Re: Hitting memory limit? (ActiveState Perl)
by Vautrin (Hermit) on Jan 22, 2004 at 12:58 UTC

    You're processing 2GB of Data, and it seems like you're storing whatever you're looking for in memory. Even assuming you only keep 1 / 10th of the data you process, you're still looking at 200MB+ in memory. Does your computer have that much free?

    Dan
      The initial test computer has 1GB RAM. The additional test computer (my laptop) has 256MB. Curiously, both start thrashing at approximately the same point in processing.

      I'm definitely going to follow up on the previous suggestions to try and narrow down the scope of the problem, and reduce the size of the overall data collection to make sure the basic script structure isn't a problem.
Re: Hitting memory limit? (ActiveState Perl)
by neuroball (Pilgrim) on Jan 22, 2004 at 04:52 UTC

    You gave a nice subscription of the how the computer reacts to your script.
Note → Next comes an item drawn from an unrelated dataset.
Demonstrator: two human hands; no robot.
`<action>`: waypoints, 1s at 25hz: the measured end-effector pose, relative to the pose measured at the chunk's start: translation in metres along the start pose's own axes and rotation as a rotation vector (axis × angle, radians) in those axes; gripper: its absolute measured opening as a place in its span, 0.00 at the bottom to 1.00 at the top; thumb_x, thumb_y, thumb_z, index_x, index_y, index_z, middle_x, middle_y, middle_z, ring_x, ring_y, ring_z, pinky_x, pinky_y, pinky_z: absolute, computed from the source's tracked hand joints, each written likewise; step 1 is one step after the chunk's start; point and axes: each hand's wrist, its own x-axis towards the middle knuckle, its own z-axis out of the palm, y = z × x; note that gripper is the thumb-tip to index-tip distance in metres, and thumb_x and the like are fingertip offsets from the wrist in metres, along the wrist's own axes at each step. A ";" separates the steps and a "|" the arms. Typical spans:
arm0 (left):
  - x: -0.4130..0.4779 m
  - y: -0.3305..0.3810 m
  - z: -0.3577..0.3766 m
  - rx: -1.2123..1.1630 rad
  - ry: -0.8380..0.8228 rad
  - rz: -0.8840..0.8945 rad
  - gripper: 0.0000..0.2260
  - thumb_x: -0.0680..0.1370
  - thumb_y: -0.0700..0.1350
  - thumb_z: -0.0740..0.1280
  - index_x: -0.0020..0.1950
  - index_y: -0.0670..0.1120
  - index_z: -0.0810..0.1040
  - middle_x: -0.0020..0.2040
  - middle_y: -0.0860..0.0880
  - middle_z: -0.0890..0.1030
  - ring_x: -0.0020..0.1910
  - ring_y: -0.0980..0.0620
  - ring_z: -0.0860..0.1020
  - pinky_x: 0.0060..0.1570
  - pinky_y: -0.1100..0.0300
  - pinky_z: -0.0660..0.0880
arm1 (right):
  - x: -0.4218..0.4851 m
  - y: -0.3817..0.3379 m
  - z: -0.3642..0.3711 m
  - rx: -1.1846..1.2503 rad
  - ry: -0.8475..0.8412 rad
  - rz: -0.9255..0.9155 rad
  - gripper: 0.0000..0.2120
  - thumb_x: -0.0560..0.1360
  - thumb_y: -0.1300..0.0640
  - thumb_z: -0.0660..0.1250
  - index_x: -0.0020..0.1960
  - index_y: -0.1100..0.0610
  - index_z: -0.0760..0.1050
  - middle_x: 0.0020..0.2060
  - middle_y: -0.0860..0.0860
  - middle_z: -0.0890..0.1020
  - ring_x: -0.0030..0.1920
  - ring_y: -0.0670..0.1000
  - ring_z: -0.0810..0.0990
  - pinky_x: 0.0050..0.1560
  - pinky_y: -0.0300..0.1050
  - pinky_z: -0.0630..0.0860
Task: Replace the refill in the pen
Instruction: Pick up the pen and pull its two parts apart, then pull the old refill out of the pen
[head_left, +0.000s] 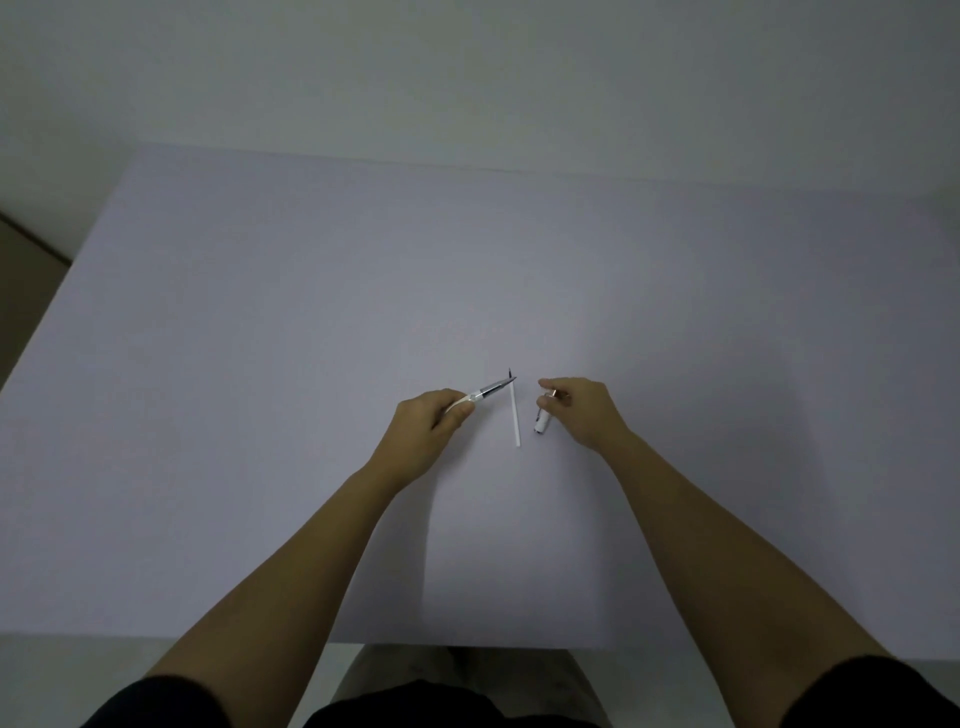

One problem though: To help you we need to take a look at your code

    Please edit your node, and add the script between <code> tags, so that the monks might help you with their knowledge, not their abbility to guess what might be wrong, or what might be re-written more efficiently

    /oliver/

      I hesitated to post code before because it's several hundred thousand lines (well, that and some of it I wrote on no sleep and I know blows chunks, aesthetics-wise ;). Would the preferred Monk-friendly approach be:

      (a) Post a URL
      (b) Post a snippet showing just the loop control and what I think are relevant portions (which may not, in fact, be relevant)
      (c) Something else entirely

      I am, as soon as I have a a system available to me, testing on a Linux box as well for comparison purposes. I will also be testing paring down the tallying piece and re-testing to confirm that the problem does not occur unless the hash is growing, and then add bits back in a bit at a time to see whether I can identify anything specifically problematic.